Required work>
Copy out each line in the material below that has the word "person".

# # # #

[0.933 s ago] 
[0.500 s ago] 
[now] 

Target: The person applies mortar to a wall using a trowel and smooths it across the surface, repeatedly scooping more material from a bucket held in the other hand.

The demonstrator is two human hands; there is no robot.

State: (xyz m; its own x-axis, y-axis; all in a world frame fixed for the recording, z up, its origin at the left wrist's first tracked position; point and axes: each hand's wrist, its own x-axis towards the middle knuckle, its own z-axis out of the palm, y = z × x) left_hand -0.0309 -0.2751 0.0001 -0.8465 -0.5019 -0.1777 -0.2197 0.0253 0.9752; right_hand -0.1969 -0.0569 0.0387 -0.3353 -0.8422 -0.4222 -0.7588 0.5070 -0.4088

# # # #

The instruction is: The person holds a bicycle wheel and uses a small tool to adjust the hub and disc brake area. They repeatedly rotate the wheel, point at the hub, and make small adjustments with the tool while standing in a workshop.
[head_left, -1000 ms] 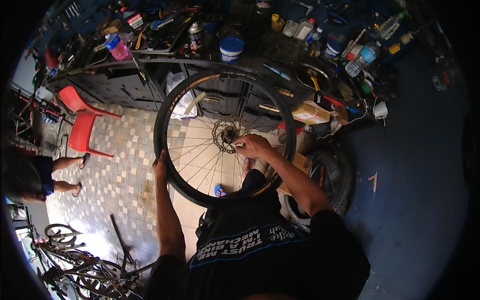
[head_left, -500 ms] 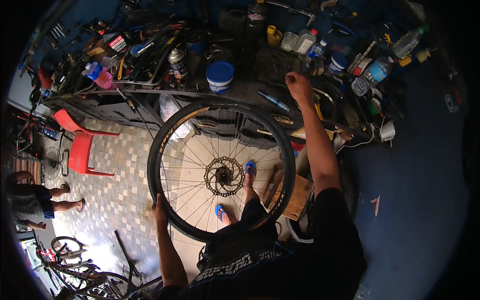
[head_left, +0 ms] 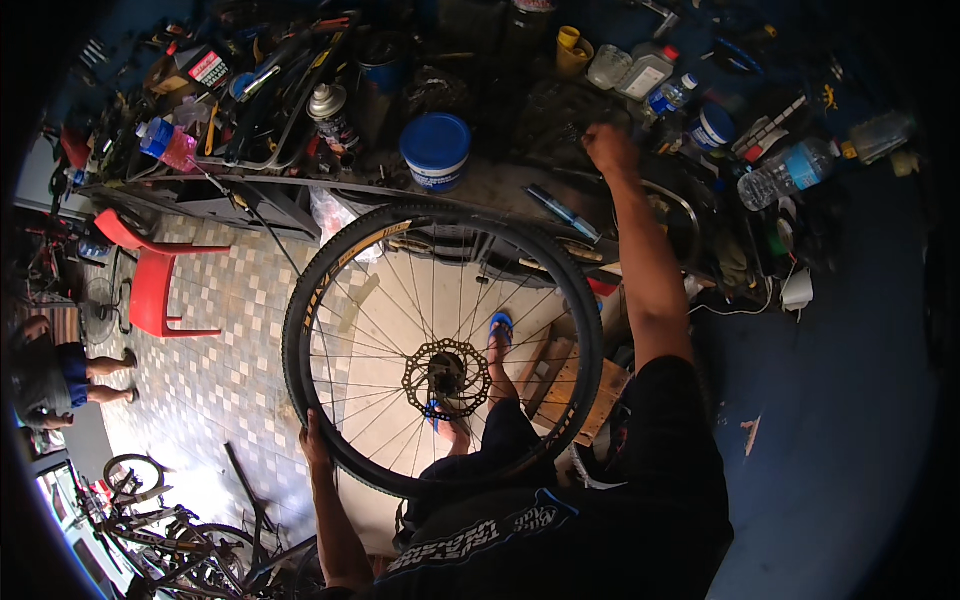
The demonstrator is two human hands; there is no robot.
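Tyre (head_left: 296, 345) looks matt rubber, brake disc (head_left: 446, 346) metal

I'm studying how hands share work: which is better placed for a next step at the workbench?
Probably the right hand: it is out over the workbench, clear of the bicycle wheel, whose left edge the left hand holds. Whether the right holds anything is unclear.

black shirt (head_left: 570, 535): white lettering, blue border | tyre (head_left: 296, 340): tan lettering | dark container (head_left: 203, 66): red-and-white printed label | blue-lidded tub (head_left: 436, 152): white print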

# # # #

Answer for this exercise>
Target: The person applies mortar to a wall using a trowel and smooths it across the surface, repeatedly scooping more material from a bucket held in the other hand.
The instruction is: The person holds a bicycle wheel and uses a small tool to adjust the hub and disc brake area. They repeatedly rotate the wheel, point at the hub, and make small adjustments with the tool while standing in a workshop.

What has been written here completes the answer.